- 2022 Siege of CTD Bannu centre: Part of the Insurgency in Khyber Pakhtunkhwa
| Date | 18 – 20 December 2022 |
| Location | Bannu Cantonment, Bannu District, Khyber-Pakhtunkhwa Province, Pakistan32°59′52.5″N 70°36′00.2″E﻿ / ﻿32.997917°N 70.600056°E |
| Result | Pakistani victory Pakistan regains control of Bannu CTD centre; |

Belligerents
- Pakistan Army Frontier Corps: Tehrik-i-Taliban Pakistan

Units involved
- Special Service Group: Unknown

Strength
- Unknown: 35

Casualties and losses
- 3 killed 15 wounded: 25 killed

= 2022 Bannu counterterrorism centre attack and siege =

Islamist attack and special forces counter-siege in Khyber Pakhtunkhwa

On 18 December 2022, the Pakistani Taliban carried out an attack on a counterterrorism centre in the Bannu District, Khyber Pakhtunkhwa. They took the officers hostage until 20 December, when Pakistan's security forces lay siege to the centre, releasing all the hostages and killing 25 militants inside. Two officers were killed during the siege.

==Background==

An Islamist insurgency began in 2004 in the Federally Administered Tribal Areas and North-West Frontier Province, which are now Khyber Pakhtunkhwa. Bannu was bombed in 2014 and 2018.

==Initial attack==
===Escape and takeover===
On 18 December 2022, terrorists incarcerated at a Counter Terrorism Department facility in Bannu Cantt, Pakistan managed to escape their cells and held security personnel hostage for over 48 hours.

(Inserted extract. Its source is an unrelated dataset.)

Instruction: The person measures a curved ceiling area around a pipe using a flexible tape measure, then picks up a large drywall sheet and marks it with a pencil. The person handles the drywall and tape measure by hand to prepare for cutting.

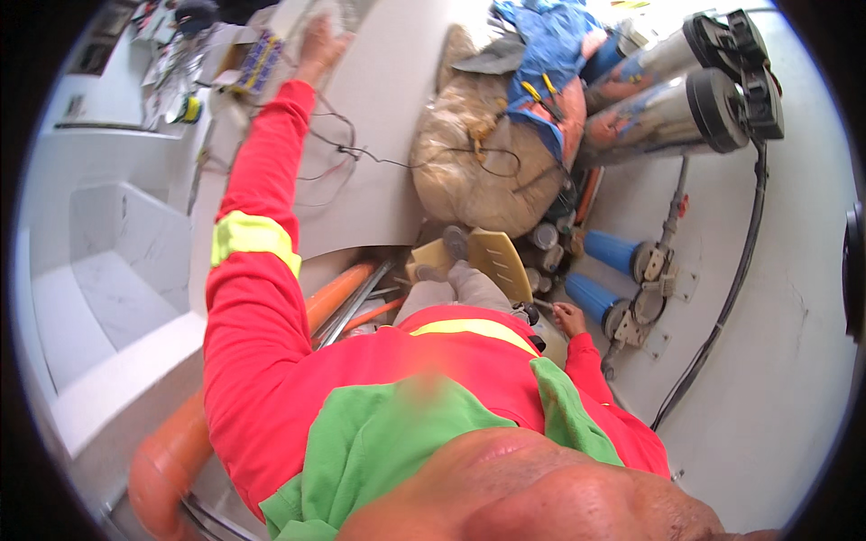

A policeman and a soldier were injured when the extremists "took over the premises," according to an official source. According to the Provincial government spokesperson the militant demanding the safe passage to Afghanistan via helicopter

They took all the workers of the centre as hostages.

=== Perpetrators ===
The Pakistani Taliban claimed responsibility for the attack.

=== Reaction ===
During the press briefing US State Department Spokesperson Ned Price, while responding to a question regarding the Bannu situation offers 'assistance' to Pakistan and says Government of Pakistan is a partner when it comes to these shared challenges, including the challenge of terrorist groups inside of Afghanistan.

==Siege==
===Outcome===
On 20 December at 12:30 pm, the Special Service Group launched an operation in which all the terrorists were killed and hostages were freed. The CTD compound was cleared by 2:30 p.m.